Genau genommen geht es um die steuerliche Behandlung von Ablösezahlungen und Provisionszahlungen an Spielervermittler. Diese dürfen nämlich nicht sofort steuerlich geltend gemacht werden. Die Anschaffungskosten
für die Spieler müssen vielmehr als immaterielles Wirtschaftsgut über die gesamte Vertragslaufzeit abgeschrieben werden.

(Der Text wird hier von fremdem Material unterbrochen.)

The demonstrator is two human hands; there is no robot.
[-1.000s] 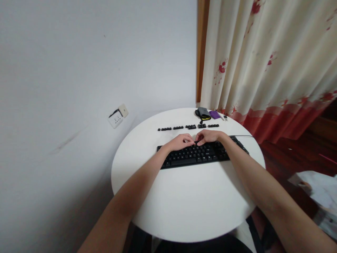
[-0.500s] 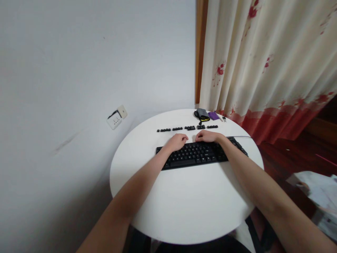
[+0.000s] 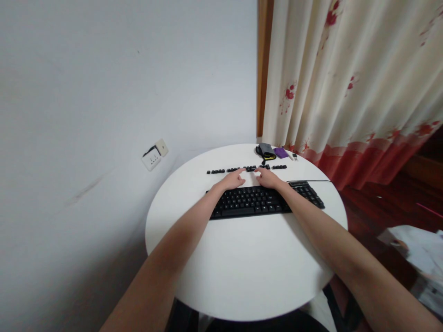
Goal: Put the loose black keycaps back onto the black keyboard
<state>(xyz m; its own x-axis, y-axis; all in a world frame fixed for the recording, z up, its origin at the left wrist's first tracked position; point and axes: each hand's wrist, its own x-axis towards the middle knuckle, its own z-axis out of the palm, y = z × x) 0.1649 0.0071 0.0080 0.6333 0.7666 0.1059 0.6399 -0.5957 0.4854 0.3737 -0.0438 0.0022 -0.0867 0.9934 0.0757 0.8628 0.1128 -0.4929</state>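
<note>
A black keyboard [image 3: 242,199] lies on the round white table [image 3: 249,272], with a row of loose black keycaps [image 3: 218,171] lined up behind it. My left hand [image 3: 234,180] is over the keyboard's rear edge, index finger stretched toward the middle keycaps [image 3: 249,168] and thumb apart. On the other side of those keycaps, my right hand [image 3: 267,179] points its index finger in toward them, its thumb also apart. Nothing shows between the fingers of either hand; whether the fingertips touch the keycaps I cannot tell. My right forearm covers part of the keyboard's right side.
At the table's back right lie a grey and black pouch [image 3: 267,151], a purple item [image 3: 280,152] and a small white stick-like item [image 3: 289,154]. A thin cable [image 3: 320,180] runs off to the right. A wall with a socket [image 3: 151,159] stands left, a curtain [image 3: 332,92] right.
Both hands have moved forward from the keyboard's rear edge toward the loose keycaps. Their curled fingers have straightened, with index fingers now extended.
</note>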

Die Richter erklärten, das Steuerbilanzrecht müsse die tatsächlichen wirtschaftlichen Verhältnisse auf dem entstandenen Markt für den Einkauf und den Verkauf von Profispielern abbilden. Die vom Deutschen Fußballbund verbandsrechtlich abgesicherte exklusive Einsatzmöglichkeit eines Spielers stelle eine eigenständige vermögenswerte Position des verpflichtenden Vereins dar, die bei der Bilanzierung berücksichtigt werden müsse.
Der klagende Bundesliga-Verein hatte in dieser Praxis eine verfassungswidrige Bilanzierung von Humankapital
gesehen (BFH-Urteil vom 14.12.2011, I R 108/10 ).
Die Frage, ob es im Fall schwerer Verletzungen zu einer Absetzung für außergewöhnliche technische Abnutzung (§ 7 Abs. 1 Satz 6 EStG) kommen kann, wurde im Urteil leider nicht angesprochen.